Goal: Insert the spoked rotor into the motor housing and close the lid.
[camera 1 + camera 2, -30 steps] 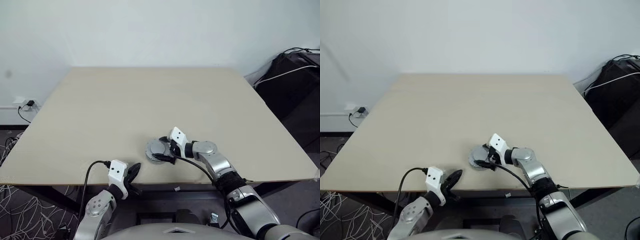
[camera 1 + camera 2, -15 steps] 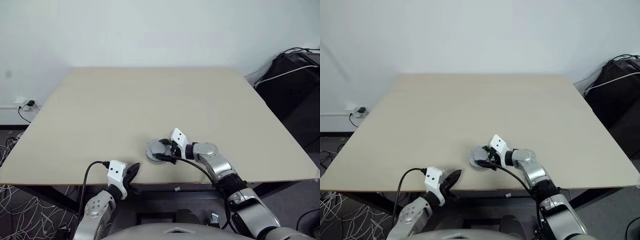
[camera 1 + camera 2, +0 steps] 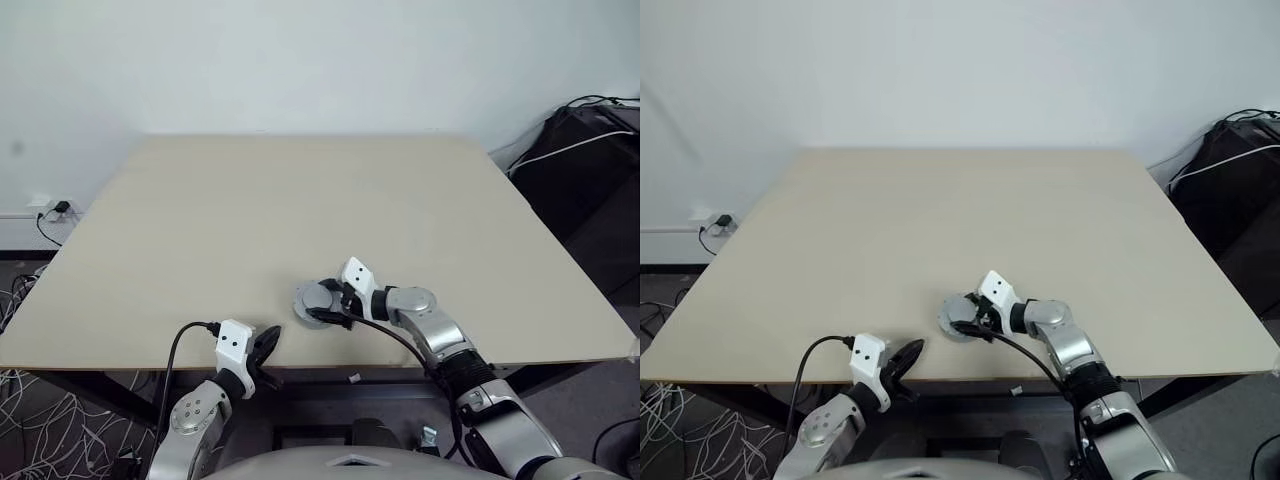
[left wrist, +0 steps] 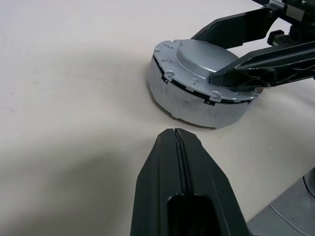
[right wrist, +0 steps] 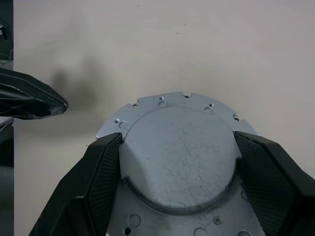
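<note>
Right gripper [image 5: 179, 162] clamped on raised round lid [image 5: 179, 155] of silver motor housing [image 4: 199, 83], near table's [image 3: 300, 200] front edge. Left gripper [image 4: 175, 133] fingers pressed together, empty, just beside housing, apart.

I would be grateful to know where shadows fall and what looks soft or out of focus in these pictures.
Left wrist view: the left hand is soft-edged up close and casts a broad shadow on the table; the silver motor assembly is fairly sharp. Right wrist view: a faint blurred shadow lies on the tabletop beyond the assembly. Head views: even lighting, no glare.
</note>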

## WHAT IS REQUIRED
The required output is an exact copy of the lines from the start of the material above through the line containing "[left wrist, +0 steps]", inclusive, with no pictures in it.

## SOLUTION
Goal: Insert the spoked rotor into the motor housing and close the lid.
[camera 1 + camera 2, -30 steps] 
[camera 1 + camera 2, -15 steps] 
[camera 1 + camera 2, +0 steps] 
[left wrist, +0 steps] 

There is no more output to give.